5 things Ohio State Buckeyes coach Urban Meyer said about loss to Iowa

  • Marcus Hartman
  • Staff Writer
3:03 p.m Monday, Nov. 6, 2017 Journal-News Sports
Ohio State’s Urban Meyer reacts to a play during the first half against Penn State on Saturday, Oct. 28, 2017, at Ohio Stadium in Columbus. David Jablonski/Staff

Two days after Urban Meyer had few answers in the aftermath of a blowout loss at Iowa, the Ohio State football coach shed some light on a few things that plagued the Buckeyes in Iowa City — and in some cases before.

He also sounded ready to look ahead Saturday’s game vs. No. 13 Michigan State, which will kick off at noon at Ohio Stadium.

Here are five topics Meyer addressed:

Bosa was charged with targeting after his helmet made contact with Iowa quarterback Nate Stanley on a third-down play late in the second quarter.

Although Stanley’s head clearly moved backward because of the contact, he told reporters after the game he didn’t really notice the hit at the time. 

“(Bosa) came up, apologized. It was unique,” Meyer said of the hit. “It wasn’t an open-field type thing. He was just lunging at the ball is what he told me. There was no intent is what he told me.”

The call gave Iowa a first down, and Stanley threw a touchdown pass on the next play. 

The penalty on Bosa was one of nine against Ohio State that were accepted Saturday. That cost the Buckeyes 95 yards, and many of the calls came at crucial times.

“There were a couple of devastating penalties that kept drives alive — and no excuse for them,” Meyer said. “We addressed them, and I can think of two or three right off the top of my head that were drive savers, targeting and just a couple of silly penalties.”

A week after having arguably the best game of his career in a stunning win over Penn State, the Ohio State quarterback had one of his worst in Iowa City.

Barrett threw four interceptions — including one that was returned for a touchdown and another that led to a quick score right before the half.

“He’s been on a nice roll with efficiency, taking care of the football, and that was not normal by him,” Meyer said. “So we watched it closely. Obviously today’s a big day to get going on the next game, but I felt like he forced it, especially right before the half. That was a devastating one. We’re not a sling ‘em type group, we’re a highly efficient throwing team. And he’s been great up to this point.”

In repeating a theme from other recent losses, Ohio State’s quarterback ended up running the ball more than the top two running backs.

J.K. Dobbins ran five times for 51 yards while Mike Weber had 27 yards on five carries. Both averaged more yards per carry than Barrett, who gained 63 yards on 14 attempts, including a sack.

“A lot of times when you’re struggling that’s your kind of get-out of-jail-free card,” he said of quarterback runs.

Scrambles and read-option keepers have a way of escalating the number of quarterback carries.

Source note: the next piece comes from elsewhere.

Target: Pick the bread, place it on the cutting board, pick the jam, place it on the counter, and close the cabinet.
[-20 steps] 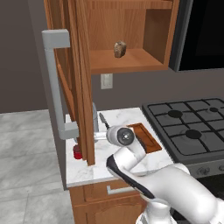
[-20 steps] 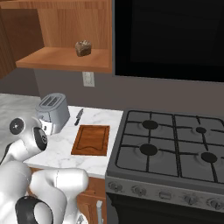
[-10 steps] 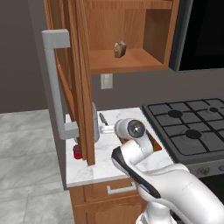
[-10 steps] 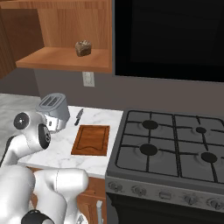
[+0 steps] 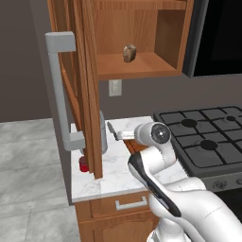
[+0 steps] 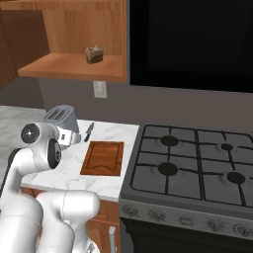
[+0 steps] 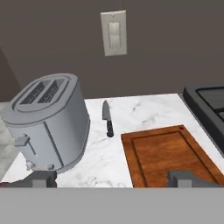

Regarding the latter, teams have regularly focused on stopping OSU’s running backs if they have a choice.

“That’s exactly what Iowa was doing,” Meyer said. “Those weren’t designed (quarterback) runs, they were going to take the balls out of J.K.’s hands. Those are all things we have to game plan and continue to work and find ways to give hand-offs to the tailback.”

After re-stating the question — “Where’s the program headed?” — he grinned slightly and paused before choosing to focus on this week’s opponent.

“We’re playing Michigan State this week,” Meyer said. “We’ve got to really practice well. Fix the turnover issue on offense. Play a little better on defense. The kicking was much better.”

Two years ago, MSU traveled to Ohio Stadium and beat the Buckeyes despite not having star quarterback Connor Cook.

Last season, a trip to then-unranked Penn State stunned Buckeye Nation in Happy Valley.

Both of those results kept Ohio State out of the Big Ten championship game, but the Buckeyes can avoid that this time around if they win their last three games.